재훈련이 필요한지와 우선순위를 판단해주세요. JSON으로:
{{"needs_retrain": true/false, "urgency": "immediate/scheduled/optional", "reason": "이유"}}"""
            }]
        )
        
        import json
        analysis = json.loads(response.content[0].text)
        
        return {
            "needs_retrain": needs_retrain or analysis["needs_retrain"],
            "urgency": analysis["urgency"],
            "reason": analysis["reason"],
            "high_drift_features": high_drift_features,
        }
    
    async def run_retraining(
        self,
        train_fn,
        eval_fn,
        new_data_path: str,
    ) -> str:
        """모델 재훈련 실행 및 MLflow 등록"""
        
        with self.mlflow.start_run():
            self.mlflow.log_param("retrain_trigger", "auto")
            self.mlflow.log_param("data_path", new_data_path)
            self.mlflow.log_param("retrain_timestamp", datetime.utcnow().isoformat())
            
            model = await train_fn(new_data_path)

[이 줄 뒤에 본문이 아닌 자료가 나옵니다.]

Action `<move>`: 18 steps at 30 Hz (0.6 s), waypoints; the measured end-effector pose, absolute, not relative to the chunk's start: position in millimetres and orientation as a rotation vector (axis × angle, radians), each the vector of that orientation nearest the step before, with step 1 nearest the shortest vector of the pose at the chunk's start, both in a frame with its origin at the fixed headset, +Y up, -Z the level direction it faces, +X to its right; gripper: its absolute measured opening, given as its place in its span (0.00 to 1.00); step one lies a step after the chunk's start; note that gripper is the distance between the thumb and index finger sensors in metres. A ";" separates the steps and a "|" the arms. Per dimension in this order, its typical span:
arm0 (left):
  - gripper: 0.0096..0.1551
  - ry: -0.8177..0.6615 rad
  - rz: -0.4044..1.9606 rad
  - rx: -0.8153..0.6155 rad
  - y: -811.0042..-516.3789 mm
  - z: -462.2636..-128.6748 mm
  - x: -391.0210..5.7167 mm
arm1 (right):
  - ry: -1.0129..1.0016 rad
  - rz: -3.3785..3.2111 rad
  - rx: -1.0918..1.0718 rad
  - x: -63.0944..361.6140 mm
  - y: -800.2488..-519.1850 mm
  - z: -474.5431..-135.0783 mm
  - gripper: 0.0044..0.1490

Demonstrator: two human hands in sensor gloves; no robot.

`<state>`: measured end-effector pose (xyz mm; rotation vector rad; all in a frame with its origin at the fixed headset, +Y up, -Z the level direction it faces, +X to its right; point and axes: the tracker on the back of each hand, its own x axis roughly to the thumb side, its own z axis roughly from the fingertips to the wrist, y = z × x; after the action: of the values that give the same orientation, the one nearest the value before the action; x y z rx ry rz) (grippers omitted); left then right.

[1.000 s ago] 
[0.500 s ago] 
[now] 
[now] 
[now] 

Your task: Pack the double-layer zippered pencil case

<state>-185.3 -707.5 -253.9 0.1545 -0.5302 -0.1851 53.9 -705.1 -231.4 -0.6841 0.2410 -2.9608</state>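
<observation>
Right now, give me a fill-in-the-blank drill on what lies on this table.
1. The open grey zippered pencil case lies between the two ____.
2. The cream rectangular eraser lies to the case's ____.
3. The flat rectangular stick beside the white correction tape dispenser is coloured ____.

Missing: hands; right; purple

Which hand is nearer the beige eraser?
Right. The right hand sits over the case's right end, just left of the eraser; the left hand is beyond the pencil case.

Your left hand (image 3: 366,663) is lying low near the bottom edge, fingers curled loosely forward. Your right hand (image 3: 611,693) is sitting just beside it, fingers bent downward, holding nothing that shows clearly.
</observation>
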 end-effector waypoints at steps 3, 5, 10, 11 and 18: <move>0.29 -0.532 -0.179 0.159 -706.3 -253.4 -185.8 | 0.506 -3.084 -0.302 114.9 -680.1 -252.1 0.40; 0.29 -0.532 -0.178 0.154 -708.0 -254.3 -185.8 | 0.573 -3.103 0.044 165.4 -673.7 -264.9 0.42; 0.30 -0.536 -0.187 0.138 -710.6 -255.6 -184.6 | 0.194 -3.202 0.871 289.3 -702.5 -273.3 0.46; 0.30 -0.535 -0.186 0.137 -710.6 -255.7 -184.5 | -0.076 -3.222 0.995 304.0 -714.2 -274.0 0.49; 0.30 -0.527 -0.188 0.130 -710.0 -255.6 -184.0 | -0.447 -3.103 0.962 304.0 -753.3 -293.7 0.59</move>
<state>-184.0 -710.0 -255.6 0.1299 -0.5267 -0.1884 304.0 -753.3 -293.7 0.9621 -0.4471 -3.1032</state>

            metrics = await eval_fn(model)
            
            for k, v in metrics.items():
                self.mlflow.log_metric(k, v)
            
            model_uri = self.mlflow.sklearn.log_model(model, "model").model_uri
            
        return model_uri

마무리

모델은 배포하면 끝이 아니라 시작이다. PSI > 0.2이면 주의, PSI > 0.25이면 즉시 재훈련이 필요하다. 재훈련 비용을 낮추려면 학습 데이터를 증분 저장하고, 전체 재훈련보다 소량 새 데이터로 파인튜닝하는 방식을 택하라. Shadow 모드로 실트래픽에서 신구 모델을 비교하면 배포 리스크를 크게 줄인다.